Riforma del Terzo settore, a che punto siamo

 

NAPOLI- La riforma del Terzo settore si trascina, ormai, da tempo. Votata in via definitva dalla Camera nel maggio dello scorso anno, la legge delega ha dato mandato al governo di semplificare e chiarire alcuni punti lacunosi del settore. Tra questi la revisione della normativa sull’impresa sociale e l’istituzione di un registro unico nazionale. Un anno. Questi i tempi previsti dalla Camera, ma alcuni decreti attuativi sono ancora da scrivere e da approvare. Insomma, i tempi sono serrati. Si dice però fiducioso il sottosegretario con delega al welfare Luigi Bobba che, intervenendo al dibattito organizzato da Federsolidarietà lo scorso venerdì a Napoli proprio su questo tema, ha detto che «il parlamento ci ha dato tempo fino a giugno. Siamo fiduciosi di completare l’iter entro quel periodo».

Dalla sede della cooperativa sociale Ambiente Solidale l’esponente del governo ha sottolineato che alcuni decreti legislativi come quello sulle reti associative e l’impresa sociale sono pronti, ma ha anche ammesso che altri, come quello sulla destinazione del 5 per mille non è ancora pronto. Meriterebbe una discussione a parte lo Statuto della Fondazione Italia Sociale che dovrà passare al vaglio della presidenza della Repubblica che poi lo approverà tramite un decreto a firma di Mattarella. La riforma del Terzo settore è attesa da decenni. L’occasione di dare un riconoscimento giuridico ad un settore che fino ad oggi non lo ha avuto è importante. Così come è importante mettere ordine nel settore, marcare nettamente la differenza tra associazioni e impresa sociale.

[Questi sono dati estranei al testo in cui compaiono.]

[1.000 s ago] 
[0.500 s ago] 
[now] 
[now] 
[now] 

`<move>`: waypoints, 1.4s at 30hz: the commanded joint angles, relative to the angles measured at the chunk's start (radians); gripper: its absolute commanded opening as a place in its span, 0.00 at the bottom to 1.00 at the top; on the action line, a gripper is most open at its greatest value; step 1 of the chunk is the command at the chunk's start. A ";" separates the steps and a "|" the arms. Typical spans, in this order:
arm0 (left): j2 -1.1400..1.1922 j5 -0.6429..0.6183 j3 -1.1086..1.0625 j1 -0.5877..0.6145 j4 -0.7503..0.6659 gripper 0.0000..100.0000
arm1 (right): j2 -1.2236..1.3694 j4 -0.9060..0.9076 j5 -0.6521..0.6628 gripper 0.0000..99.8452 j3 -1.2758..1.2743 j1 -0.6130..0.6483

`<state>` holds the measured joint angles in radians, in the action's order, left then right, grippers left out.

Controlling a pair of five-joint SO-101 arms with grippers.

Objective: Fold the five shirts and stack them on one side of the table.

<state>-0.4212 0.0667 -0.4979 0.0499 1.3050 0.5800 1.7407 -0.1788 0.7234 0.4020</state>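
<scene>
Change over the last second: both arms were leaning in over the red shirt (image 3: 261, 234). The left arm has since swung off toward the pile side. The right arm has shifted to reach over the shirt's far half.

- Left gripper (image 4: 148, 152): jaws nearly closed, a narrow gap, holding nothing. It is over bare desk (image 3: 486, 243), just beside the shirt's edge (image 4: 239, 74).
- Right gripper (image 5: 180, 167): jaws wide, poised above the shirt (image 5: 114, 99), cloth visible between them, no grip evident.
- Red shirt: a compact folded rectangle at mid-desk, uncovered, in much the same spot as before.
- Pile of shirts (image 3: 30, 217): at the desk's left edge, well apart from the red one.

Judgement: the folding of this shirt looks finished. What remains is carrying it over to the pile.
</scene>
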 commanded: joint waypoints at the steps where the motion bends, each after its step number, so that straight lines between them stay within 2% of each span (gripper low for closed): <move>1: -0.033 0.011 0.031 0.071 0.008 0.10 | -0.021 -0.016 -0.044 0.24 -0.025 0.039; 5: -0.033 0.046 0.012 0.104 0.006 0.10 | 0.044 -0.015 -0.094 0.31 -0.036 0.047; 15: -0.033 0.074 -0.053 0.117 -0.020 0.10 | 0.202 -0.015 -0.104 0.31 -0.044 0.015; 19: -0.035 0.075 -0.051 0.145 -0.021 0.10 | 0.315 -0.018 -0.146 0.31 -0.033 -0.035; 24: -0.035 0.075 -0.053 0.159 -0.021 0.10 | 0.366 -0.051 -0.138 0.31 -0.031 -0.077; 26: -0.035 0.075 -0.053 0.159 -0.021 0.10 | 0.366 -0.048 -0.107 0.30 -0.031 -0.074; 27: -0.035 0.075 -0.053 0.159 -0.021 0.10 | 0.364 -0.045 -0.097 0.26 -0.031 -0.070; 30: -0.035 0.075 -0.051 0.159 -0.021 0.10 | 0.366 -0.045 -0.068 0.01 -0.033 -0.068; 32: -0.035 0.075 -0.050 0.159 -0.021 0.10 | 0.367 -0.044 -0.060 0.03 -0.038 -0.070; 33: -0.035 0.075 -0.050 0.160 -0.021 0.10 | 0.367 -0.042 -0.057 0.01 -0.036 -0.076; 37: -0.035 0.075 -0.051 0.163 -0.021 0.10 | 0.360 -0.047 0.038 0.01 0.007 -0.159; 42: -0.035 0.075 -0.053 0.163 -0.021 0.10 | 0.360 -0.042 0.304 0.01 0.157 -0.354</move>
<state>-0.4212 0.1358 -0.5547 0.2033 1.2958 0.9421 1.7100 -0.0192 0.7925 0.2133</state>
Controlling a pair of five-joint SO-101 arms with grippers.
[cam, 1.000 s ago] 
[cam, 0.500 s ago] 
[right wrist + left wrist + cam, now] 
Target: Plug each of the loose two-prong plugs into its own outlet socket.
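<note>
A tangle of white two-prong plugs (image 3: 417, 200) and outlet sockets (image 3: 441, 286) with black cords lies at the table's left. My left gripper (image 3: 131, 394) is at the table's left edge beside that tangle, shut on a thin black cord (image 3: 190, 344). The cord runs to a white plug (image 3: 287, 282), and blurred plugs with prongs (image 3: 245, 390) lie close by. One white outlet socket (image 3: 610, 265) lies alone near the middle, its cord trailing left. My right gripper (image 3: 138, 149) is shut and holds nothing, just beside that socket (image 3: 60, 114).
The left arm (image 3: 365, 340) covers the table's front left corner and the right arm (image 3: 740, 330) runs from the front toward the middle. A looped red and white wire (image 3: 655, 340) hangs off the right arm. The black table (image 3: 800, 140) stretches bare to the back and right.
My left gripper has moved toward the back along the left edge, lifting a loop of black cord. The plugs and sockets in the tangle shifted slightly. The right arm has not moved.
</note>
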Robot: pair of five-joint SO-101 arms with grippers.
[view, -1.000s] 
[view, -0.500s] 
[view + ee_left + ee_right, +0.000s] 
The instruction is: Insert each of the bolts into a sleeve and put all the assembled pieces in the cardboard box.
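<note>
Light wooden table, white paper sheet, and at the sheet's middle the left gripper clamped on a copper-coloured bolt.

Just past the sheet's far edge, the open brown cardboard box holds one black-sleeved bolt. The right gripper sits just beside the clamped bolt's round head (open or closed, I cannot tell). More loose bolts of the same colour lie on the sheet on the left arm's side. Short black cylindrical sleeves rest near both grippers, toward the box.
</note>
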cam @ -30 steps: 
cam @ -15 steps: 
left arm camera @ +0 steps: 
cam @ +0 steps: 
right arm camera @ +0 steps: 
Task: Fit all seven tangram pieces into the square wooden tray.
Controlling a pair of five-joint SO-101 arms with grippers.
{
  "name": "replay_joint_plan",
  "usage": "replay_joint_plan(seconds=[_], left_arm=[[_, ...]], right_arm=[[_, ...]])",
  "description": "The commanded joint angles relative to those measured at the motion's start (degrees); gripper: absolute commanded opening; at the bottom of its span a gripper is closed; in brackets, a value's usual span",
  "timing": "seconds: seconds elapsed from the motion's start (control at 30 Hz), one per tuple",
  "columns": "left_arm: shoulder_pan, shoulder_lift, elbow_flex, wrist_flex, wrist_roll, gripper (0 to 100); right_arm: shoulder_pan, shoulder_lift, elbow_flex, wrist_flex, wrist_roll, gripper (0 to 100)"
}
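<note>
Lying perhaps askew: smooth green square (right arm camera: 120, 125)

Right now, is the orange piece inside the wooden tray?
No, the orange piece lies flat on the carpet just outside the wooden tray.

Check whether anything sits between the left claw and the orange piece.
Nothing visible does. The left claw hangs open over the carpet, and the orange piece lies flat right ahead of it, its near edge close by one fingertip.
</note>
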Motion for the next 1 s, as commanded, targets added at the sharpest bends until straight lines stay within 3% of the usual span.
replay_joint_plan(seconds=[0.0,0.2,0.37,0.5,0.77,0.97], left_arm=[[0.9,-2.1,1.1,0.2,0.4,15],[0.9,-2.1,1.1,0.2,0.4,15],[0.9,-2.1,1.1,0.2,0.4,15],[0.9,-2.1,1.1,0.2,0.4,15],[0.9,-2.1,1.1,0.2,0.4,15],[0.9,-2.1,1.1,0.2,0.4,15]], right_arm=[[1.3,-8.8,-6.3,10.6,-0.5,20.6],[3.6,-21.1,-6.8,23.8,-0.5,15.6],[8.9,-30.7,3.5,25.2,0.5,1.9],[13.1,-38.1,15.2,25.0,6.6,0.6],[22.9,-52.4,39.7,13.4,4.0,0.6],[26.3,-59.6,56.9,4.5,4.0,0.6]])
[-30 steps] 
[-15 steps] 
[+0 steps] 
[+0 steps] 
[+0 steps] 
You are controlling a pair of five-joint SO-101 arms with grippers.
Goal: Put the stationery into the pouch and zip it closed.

SERVIZIO CIVILE-  Tra i decreti legislativi figura anche quello relativo alla riforma del servizio civile. Il nuovo testo prevede il passaggio al servizio civile universale, aperto dunque anche agli stranieri presenti in Italia con regolare permesso di soggiorno. Con le risorse attualmente a disposizione saranno 46mila i giovani che potranno svolgere questa attività.

CSV-  La riforma del terzo settore prevede anche la revisione dei Centri servizio per il volontariato, rivedendo i compiti che fino ad oggi hanno svolto. Con le modifiche sarà previsto libero ingresso nella base sociale, ma nell’assemblea sarà attribuita la maggioranza assoluta dei voti alle organizzazioni di volontariato. Eventuali incompatibilità tra chi svolge ruoli di direzione e contemporaneamente ha cariche di rappresentanza esterna saranno decise insindacabilmente dal governo. Con la nuova norma i Centri servizi per il volontariato non potranno erogare fondi in maniera diretta verso altri enti del terzo settore. A seguire con molta attenzione l’incontro tenutosi nel quartiere napoletano di San Giovanni a Teduccio anche l’assessore con delega al Welfare per la Regione Campania Lucia Fortini. Nel corso del suo intervento la rappresentante dell’ente di Palazzo Santa Lucia, ha più volte ricordato come sia necessario il confronto sui vari aspetti del terzo settore, invitando anche i rappresenti delle cooperative e associazioni a esporre il proprio punto di vista. Prima di lasciare il tavolo dei lavori la Fortini ha ricordato la due giorni di appuntamenti sulle linee guida della programmazione del welfare in Campania, la “Primavera del Welfare” che si terrà il 20 e 21 marzo presso il centro congressi della Stazione marittima di Napoli.